-- Record set follows --

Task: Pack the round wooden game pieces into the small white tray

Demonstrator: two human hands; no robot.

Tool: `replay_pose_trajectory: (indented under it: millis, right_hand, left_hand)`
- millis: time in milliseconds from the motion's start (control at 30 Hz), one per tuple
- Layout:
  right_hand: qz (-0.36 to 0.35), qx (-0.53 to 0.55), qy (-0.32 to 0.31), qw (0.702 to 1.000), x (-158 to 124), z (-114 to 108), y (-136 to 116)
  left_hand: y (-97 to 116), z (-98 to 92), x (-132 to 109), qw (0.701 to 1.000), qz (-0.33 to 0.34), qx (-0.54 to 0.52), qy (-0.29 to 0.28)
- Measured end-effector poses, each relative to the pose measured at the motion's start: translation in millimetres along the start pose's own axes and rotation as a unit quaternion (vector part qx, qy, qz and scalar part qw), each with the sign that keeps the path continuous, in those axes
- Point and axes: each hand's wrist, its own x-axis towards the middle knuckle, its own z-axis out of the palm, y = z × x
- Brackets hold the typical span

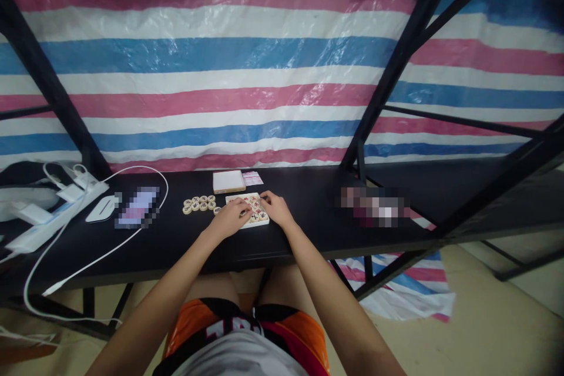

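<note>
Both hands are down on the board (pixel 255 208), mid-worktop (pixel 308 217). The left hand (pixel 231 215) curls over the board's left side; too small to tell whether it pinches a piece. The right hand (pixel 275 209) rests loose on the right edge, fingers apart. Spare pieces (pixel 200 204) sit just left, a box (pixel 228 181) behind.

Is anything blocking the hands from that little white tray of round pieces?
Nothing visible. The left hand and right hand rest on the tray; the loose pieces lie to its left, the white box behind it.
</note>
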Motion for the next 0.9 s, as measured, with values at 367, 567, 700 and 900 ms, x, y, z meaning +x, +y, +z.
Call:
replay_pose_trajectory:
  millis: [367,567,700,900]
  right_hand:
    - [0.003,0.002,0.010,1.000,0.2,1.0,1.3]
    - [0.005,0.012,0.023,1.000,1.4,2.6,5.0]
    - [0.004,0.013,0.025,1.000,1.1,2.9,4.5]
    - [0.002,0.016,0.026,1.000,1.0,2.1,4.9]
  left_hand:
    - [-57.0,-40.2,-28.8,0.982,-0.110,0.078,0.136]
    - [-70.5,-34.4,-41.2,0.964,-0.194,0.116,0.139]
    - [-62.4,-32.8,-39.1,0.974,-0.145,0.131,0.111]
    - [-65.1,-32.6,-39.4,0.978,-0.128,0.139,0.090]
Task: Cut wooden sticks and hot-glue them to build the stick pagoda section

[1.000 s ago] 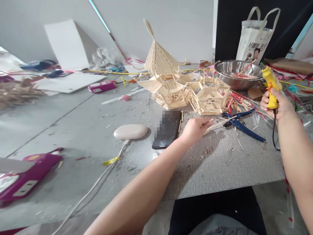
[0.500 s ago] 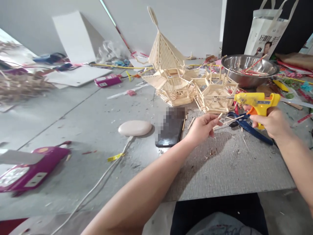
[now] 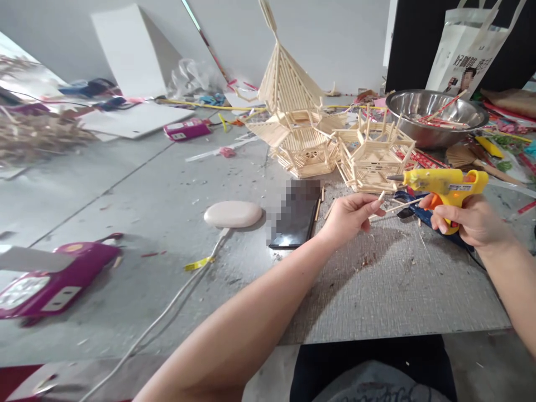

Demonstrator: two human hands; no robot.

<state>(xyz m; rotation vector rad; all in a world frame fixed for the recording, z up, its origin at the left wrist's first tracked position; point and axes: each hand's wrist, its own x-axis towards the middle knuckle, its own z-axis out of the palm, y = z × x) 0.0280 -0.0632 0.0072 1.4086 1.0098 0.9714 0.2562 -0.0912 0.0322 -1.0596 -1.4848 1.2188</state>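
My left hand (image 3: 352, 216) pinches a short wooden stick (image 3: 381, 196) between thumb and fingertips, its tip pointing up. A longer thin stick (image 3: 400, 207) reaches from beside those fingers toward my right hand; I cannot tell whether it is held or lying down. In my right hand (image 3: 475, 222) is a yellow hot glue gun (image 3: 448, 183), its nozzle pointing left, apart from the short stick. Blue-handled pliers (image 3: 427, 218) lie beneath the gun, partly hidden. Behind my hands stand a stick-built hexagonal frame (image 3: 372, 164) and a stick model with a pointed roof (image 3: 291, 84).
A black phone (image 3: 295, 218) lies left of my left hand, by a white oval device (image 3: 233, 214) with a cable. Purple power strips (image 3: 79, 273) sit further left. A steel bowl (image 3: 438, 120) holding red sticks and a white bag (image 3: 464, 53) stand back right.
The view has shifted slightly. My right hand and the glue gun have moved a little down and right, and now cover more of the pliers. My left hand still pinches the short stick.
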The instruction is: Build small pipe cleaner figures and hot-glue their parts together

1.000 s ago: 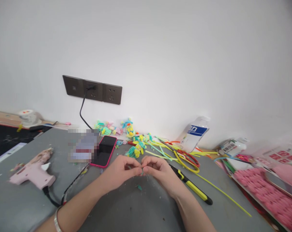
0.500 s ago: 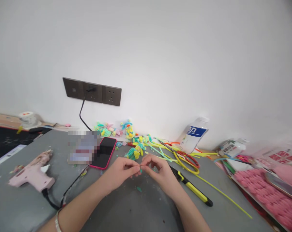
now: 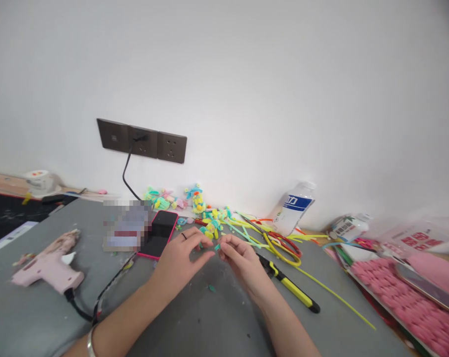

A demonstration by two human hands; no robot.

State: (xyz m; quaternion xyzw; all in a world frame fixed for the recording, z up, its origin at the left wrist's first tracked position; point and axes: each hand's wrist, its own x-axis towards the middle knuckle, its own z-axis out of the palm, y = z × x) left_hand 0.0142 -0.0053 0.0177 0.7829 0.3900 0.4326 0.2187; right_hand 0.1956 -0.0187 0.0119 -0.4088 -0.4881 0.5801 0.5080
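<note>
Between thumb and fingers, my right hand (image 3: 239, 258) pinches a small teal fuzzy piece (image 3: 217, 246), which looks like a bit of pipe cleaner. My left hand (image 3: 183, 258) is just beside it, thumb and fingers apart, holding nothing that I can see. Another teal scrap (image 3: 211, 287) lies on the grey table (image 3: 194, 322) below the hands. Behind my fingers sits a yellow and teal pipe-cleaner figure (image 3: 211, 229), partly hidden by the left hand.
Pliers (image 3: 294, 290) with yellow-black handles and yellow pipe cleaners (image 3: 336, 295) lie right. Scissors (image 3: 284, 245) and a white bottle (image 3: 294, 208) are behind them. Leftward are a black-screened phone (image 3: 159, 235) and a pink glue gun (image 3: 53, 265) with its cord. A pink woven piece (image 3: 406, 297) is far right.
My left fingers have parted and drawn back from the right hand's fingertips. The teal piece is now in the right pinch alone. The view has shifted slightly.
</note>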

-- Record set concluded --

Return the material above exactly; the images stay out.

*Answer box*
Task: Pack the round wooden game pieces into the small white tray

Demonstrator: two human hands; no robot.

Tool: `replay_pose_trajectory: (indented under it: millis, right_hand, left_hand)`
- millis: time in milliseconds from the motion's start (control at 30 Hz), one per tuple
- Layout:
  right_hand: qz (-0.36 to 0.35), qx (-0.53 to 0.55), qy (-0.32 to 0.31), qw (0.702 to 1.000), x (-158 to 124), z (-114 to 108), y (-136 to 116)
  left_hand: y (-97 to 116), z (-98 to 92), x (-132 to 109), qw (0.701 to 1.000), qz (-0.33 to 0.34), qx (-0.54 to 0.52), qy (-0.29 to 0.28)
- Measured end-effector poses, each relative to the pose measured at the motion's start: translation in millimetres along the start pose's own axes and rotation as a unit quaternion (vector part qx, qy, qz and scalar part qw), each with the sign that keeps the path continuous, in those axes
- Point and axes: each hand's wrist, its own x-axis towards the middle knuckle, its own z-axis out of the palm, y = z × x
- Brackets hold the typical span


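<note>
Both hands are down on the board (pixel 255 208), mid-worktop (pixel 308 217). The left hand (pixel 231 215) curls over the board's left side; too small to tell whether it pinches a piece. The right hand (pixel 275 209) rests loose on the right edge, fingers apart. Spare pieces (pixel 200 204) sit just left, a box (pixel 228 181) behind.

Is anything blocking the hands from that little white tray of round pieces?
Nothing visible. The left hand and right hand rest on the tray; the loose pieces lie to its left, the white box behind it.
</note>
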Motion for the next 0.9 s, as measured, with values at 367, 567, 700 and 900 ms, x, y, z meaning +x, +y, +z.
Call:
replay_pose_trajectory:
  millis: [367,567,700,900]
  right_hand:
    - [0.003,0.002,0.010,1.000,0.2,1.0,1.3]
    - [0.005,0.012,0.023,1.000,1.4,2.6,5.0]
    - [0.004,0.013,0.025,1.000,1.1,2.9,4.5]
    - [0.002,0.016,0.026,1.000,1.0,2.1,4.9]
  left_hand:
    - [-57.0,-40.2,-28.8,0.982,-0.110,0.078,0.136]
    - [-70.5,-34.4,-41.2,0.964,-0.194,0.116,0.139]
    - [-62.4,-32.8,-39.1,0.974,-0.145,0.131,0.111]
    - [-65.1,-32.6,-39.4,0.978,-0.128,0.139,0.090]
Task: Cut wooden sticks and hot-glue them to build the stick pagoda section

[1.000 s ago] 
[0.500 s ago] 
[now] 

Demonstrator: two human hands; no robot.

<state>(xyz m; rotation vector rad; all in a world frame fixed for the recording, z up, its origin at the left wrist's first tracked position; point and axes: each hand's wrist, its own x-axis towards the middle knuckle, its own z-axis out of the palm, y = z × x) 0.0280 -0.0632 0.0072 1.4086 1.0098 0.9714 0.2562 -0.0912 0.0322 -1.0596 -1.4848 1.2188</state>
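My left hand (image 3: 352, 216) pinches a short wooden stick (image 3: 381, 196) between thumb and fingertips, its tip pointing up. A longer thin stick (image 3: 400, 207) reaches from beside those fingers toward my right hand; I cannot tell whether it is held or lying down. In my right hand (image 3: 475, 222) is a yellow hot glue gun (image 3: 448, 183), its nozzle pointing left, apart from the short stick. Blue-handled pliers (image 3: 427, 218) lie beneath the gun, partly hidden. Behind my hands stand a stick-built hexagonal frame (image 3: 372, 164) and a stick model with a pointed roof (image 3: 291, 84).
A black phone (image 3: 295, 218) lies left of my left hand, by a white oval device (image 3: 233, 214) with a cable. Purple power strips (image 3: 79, 273) sit further left. A steel bowl (image 3: 438, 120) holding red sticks and a white bag (image 3: 464, 53) stand back right.
The view has shifted slightly. My right hand and the glue gun have moved a little down and right, and now cover more of the pliers. My left hand still pinches the short stick.
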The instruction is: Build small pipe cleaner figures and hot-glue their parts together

1.000 s ago: 
0.500 s ago: 
now: 

A demonstration by two human hands; no robot.

State: (xyz m; quaternion xyzw; all in a world frame fixed for the recording, z up, its origin at the left wrist's first tracked position; point and axes: each hand's wrist, its own x-axis towards the middle knuckle, its own z-axis out of the palm, y = z × x) left_hand 0.0142 -0.0053 0.0177 0.7829 0.3900 0.4326 0.2187; right_hand 0.1956 -0.0187 0.0119 -0.4088 -0.4881 0.5801 0.5080
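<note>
Between thumb and fingers, my right hand (image 3: 239, 258) pinches a small teal fuzzy piece (image 3: 217, 246), which looks like a bit of pipe cleaner. My left hand (image 3: 183, 258) is just beside it, thumb and fingers apart, holding nothing that I can see. Another teal scrap (image 3: 211, 287) lies on the grey table (image 3: 194, 322) below the hands. Behind my fingers sits a yellow and teal pipe-cleaner figure (image 3: 211, 229), partly hidden by the left hand.
Pliers (image 3: 294, 290) with yellow-black handles and yellow pipe cleaners (image 3: 336, 295) lie right. Scissors (image 3: 284, 245) and a white bottle (image 3: 294, 208) are behind them. Leftward are a black-screened phone (image 3: 159, 235) and a pink glue gun (image 3: 53, 265) with its cord. A pink woven piece (image 3: 406, 297) is far right.
My left fingers have parted and drawn back from the right hand's fingertips. The teal piece is now in the right pinch alone. The view has shifted slightly.
</note>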

The output returned above is complete.